ACTIVITY ::
Scan the records below for the line with "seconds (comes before" and the line with "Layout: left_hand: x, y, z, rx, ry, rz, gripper". Repeat those two lines and every line between them exactly, and nothing else.

Saved data entries:

=== Section Start ===

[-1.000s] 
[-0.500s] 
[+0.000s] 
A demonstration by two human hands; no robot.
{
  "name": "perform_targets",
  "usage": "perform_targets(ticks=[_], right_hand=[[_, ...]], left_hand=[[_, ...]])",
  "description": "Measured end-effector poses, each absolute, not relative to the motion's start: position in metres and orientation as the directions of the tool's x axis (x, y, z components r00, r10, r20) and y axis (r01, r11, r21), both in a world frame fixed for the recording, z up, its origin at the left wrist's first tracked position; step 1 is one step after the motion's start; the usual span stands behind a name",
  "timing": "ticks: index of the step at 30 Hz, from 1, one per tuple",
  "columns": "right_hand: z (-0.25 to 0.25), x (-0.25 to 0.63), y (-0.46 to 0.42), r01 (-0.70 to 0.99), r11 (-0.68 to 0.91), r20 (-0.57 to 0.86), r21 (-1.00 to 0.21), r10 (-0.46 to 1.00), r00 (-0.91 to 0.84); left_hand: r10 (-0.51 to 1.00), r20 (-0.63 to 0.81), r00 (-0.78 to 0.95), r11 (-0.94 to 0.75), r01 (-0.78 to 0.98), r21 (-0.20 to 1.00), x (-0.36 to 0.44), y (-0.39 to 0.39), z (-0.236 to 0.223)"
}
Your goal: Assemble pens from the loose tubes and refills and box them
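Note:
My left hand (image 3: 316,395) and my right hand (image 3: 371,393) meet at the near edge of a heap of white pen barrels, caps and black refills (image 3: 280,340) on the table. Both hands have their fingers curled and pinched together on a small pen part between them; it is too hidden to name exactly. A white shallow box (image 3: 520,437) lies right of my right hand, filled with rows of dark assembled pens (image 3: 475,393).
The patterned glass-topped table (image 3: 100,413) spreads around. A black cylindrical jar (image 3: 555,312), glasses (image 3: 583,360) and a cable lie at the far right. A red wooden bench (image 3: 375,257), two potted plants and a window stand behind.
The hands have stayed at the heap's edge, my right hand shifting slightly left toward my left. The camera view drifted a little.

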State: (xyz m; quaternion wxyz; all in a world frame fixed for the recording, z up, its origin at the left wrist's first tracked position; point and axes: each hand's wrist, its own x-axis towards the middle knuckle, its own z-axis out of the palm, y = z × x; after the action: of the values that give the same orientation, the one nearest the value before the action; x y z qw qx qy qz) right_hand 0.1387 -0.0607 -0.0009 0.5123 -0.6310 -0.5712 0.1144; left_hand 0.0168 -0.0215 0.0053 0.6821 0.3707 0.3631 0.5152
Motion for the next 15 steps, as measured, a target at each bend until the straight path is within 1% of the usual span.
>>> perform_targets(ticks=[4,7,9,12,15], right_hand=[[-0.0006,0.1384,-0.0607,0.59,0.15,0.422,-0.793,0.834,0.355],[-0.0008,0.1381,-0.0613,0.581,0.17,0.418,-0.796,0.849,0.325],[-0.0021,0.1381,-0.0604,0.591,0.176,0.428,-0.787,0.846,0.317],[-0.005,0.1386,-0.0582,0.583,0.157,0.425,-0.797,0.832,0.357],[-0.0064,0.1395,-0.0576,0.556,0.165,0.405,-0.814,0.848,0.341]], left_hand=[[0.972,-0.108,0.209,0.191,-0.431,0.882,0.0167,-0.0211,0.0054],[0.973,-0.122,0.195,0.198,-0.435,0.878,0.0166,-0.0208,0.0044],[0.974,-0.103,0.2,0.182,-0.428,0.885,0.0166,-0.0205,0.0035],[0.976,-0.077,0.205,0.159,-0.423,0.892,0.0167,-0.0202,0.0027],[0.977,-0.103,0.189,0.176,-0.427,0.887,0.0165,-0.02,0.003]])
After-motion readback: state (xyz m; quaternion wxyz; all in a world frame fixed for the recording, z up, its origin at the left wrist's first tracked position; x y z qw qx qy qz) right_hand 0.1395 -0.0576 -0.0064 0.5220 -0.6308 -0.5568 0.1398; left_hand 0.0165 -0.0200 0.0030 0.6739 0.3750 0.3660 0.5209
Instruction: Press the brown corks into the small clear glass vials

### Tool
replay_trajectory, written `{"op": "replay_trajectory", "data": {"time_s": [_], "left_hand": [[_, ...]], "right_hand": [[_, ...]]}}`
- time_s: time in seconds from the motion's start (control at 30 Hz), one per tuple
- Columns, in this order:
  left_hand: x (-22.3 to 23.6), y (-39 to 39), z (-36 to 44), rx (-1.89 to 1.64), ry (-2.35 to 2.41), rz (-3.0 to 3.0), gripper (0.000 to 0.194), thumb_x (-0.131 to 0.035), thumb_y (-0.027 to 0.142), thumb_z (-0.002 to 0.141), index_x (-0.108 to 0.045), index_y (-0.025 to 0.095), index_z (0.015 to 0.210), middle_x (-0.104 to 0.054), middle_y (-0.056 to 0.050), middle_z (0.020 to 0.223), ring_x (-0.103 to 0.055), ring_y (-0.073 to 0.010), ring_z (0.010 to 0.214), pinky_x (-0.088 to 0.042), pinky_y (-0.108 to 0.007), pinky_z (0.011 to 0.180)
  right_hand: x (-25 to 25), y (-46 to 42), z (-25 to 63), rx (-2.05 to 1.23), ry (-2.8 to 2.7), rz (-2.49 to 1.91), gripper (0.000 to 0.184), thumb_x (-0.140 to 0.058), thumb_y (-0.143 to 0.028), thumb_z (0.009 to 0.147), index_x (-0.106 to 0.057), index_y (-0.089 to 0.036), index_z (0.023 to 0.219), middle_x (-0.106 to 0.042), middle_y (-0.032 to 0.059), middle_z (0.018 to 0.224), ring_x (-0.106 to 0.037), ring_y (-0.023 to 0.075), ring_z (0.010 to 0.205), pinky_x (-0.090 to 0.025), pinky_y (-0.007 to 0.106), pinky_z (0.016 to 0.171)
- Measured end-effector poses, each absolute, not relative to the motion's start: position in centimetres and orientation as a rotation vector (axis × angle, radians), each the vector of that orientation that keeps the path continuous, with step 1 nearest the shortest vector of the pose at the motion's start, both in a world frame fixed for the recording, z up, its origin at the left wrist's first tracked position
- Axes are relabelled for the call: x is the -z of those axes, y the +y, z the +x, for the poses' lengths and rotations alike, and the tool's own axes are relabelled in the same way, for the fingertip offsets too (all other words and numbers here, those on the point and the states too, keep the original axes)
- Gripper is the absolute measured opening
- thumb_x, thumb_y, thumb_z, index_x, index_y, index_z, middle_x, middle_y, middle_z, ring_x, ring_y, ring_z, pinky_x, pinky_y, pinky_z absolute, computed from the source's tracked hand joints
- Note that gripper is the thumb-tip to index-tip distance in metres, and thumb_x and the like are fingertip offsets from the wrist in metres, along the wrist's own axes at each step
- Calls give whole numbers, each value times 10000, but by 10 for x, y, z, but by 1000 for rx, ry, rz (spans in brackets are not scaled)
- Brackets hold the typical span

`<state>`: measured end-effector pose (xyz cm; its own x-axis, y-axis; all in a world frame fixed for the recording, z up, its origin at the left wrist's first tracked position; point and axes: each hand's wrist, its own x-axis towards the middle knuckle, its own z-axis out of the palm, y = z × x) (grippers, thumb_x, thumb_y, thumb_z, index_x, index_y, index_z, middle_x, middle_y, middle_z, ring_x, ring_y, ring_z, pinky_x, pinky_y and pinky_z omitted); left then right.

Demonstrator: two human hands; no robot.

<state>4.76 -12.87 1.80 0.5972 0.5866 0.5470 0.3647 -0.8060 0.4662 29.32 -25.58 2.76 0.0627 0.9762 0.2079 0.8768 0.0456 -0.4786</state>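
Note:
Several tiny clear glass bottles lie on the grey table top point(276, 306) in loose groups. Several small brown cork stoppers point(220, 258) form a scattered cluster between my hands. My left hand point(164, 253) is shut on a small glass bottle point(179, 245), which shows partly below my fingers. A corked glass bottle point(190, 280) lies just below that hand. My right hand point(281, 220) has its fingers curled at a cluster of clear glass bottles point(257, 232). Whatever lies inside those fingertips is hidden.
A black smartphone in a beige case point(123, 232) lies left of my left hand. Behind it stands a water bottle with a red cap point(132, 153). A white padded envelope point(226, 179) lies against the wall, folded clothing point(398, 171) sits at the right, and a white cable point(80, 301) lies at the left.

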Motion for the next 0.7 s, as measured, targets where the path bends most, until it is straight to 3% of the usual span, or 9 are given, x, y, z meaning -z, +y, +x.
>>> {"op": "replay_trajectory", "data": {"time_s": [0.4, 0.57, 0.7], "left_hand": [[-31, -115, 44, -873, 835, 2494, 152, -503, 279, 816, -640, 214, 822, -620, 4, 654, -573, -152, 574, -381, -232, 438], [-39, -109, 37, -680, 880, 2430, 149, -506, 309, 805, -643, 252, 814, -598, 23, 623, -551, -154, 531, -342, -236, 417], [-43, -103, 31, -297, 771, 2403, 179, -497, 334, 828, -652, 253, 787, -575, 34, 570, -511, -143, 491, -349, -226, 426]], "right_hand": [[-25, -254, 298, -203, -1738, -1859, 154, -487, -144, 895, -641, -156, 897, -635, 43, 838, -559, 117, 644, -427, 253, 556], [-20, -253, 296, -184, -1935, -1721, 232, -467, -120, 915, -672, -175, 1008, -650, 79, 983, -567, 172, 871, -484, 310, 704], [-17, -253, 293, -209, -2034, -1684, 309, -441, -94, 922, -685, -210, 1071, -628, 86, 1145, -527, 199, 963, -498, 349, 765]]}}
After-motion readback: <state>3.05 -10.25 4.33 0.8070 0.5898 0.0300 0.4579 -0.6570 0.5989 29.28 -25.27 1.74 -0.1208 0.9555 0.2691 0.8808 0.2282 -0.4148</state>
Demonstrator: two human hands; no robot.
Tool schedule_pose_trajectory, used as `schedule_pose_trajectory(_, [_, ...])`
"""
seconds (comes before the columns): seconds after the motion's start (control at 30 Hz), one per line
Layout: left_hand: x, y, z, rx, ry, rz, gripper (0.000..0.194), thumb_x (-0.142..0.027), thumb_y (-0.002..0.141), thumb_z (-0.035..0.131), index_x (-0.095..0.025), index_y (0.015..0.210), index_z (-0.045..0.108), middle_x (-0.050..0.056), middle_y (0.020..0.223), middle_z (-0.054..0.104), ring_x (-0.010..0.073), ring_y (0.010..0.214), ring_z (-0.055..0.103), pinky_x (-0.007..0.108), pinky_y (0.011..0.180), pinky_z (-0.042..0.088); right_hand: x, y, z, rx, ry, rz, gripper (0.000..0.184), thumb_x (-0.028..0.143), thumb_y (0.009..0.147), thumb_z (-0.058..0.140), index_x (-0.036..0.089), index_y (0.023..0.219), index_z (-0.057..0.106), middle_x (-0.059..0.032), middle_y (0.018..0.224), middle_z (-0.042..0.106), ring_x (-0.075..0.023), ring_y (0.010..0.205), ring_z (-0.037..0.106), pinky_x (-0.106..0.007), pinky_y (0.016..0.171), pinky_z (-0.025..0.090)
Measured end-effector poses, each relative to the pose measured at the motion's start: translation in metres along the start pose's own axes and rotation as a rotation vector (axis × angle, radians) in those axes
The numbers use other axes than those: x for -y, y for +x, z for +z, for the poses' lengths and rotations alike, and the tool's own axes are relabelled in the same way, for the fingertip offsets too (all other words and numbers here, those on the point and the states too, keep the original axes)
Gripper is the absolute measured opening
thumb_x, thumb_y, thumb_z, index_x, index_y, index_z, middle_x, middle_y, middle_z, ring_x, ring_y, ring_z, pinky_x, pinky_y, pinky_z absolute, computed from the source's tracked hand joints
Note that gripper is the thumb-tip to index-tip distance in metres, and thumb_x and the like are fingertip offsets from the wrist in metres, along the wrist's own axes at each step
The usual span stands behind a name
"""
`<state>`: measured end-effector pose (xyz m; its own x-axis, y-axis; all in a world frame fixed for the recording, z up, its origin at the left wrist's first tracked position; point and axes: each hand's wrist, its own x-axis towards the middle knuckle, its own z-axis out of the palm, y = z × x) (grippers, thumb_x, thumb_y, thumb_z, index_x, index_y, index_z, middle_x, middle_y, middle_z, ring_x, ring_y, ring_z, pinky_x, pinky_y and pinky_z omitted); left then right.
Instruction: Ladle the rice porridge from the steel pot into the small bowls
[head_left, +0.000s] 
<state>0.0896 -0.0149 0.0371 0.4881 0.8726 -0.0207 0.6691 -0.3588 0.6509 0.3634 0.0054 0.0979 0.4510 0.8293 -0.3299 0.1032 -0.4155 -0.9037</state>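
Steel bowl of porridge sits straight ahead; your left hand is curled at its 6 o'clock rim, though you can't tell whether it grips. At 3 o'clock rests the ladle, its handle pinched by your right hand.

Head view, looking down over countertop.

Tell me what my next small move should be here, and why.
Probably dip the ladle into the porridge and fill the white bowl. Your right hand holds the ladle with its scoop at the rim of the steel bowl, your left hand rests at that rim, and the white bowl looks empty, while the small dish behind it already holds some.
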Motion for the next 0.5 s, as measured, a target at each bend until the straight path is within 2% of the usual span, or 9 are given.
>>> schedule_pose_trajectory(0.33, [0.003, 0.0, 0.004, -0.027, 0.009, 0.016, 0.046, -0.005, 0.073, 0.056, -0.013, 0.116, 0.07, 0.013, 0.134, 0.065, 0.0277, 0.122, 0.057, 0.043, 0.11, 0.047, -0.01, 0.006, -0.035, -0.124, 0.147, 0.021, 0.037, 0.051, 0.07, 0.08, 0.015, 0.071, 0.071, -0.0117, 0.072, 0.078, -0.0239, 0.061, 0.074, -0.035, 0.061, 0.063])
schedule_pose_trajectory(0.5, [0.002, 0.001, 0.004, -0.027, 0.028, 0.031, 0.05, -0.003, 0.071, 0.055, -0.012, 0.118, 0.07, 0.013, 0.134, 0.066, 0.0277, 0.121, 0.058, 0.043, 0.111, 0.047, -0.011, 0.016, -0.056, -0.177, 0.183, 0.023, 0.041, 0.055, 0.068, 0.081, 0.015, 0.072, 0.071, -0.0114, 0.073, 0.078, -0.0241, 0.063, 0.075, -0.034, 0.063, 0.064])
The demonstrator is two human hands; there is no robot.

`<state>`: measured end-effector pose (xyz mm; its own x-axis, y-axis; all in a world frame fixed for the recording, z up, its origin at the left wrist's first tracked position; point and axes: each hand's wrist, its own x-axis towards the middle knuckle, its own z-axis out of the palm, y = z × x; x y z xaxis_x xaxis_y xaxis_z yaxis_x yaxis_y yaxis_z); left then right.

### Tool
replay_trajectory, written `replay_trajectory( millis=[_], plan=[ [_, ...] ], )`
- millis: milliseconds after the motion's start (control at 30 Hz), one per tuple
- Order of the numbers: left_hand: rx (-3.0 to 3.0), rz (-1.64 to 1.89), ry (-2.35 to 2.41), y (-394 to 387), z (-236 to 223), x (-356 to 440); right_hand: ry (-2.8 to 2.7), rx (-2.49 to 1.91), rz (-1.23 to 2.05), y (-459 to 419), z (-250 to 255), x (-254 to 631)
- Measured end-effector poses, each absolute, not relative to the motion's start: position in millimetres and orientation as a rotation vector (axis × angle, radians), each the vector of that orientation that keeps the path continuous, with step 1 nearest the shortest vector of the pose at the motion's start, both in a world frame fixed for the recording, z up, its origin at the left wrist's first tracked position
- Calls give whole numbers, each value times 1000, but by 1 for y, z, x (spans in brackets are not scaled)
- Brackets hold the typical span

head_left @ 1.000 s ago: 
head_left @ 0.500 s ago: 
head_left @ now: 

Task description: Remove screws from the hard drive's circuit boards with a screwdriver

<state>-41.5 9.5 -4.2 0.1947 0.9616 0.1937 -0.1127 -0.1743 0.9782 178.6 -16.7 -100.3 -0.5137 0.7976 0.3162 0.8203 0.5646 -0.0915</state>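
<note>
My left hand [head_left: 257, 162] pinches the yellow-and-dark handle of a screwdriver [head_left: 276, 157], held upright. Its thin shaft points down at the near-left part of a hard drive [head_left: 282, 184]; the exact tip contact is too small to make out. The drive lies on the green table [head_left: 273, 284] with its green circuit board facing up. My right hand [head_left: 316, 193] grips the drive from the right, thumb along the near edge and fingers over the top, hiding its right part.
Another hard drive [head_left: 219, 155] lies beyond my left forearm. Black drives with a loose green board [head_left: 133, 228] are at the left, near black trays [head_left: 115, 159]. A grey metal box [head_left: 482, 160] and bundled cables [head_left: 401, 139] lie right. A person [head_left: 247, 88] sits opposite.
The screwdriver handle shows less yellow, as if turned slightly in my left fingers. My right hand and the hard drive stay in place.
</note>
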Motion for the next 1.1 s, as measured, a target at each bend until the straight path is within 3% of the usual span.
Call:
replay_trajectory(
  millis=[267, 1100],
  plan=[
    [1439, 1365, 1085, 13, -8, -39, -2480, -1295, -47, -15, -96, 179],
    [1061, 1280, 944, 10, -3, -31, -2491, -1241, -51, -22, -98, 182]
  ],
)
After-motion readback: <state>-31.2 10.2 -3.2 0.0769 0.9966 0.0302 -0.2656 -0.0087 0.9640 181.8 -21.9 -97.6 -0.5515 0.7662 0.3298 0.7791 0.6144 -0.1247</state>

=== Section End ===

OUTPUT OF THE TASK ::
seconds (comes before the columns): seconds after the motion's start (control at 30 Hz), one per line
Layout: left_hand: x, y, z, rx, ry, rz, gripper (0.000..0.194), thumb_x (-0.142..0.027), thumb_y (-0.002..0.141), thumb_z (-0.035..0.131), index_x (-0.095..0.025), index_y (0.015..0.210), index_z (-0.045..0.108), middle_x (-0.050..0.056), middle_y (0.020..0.223), middle_z (-0.054..0.104), ring_x (-0.010..0.073), ring_y (0.010..0.214), ring_z (-0.055..0.103), pinky_x (-0.007..0.108), pinky_y (0.011..0.180), pinky_z (-0.042..0.088); right_hand: x, y, z, rx, ry, rz, gripper (0.000..0.184), thumb_x (-0.028..0.143), thumb_y (0.009..0.147), thumb_z (-0.058..0.140), index_x (-0.036..0.089), index_y (0.023..0.219), index_z (-0.057..0.106), middle_x (-0.059..0.032), middle_y (0.018..0.224), middle_z (-0.042..0.106), ring_x (-0.075..0.023), ring_y (0.010..0.205), ring_z (-0.037..0.106), pinky_x (-0.106..0.007), pinky_y (0.016..0.171), pinky_z (-0.025..0.090)

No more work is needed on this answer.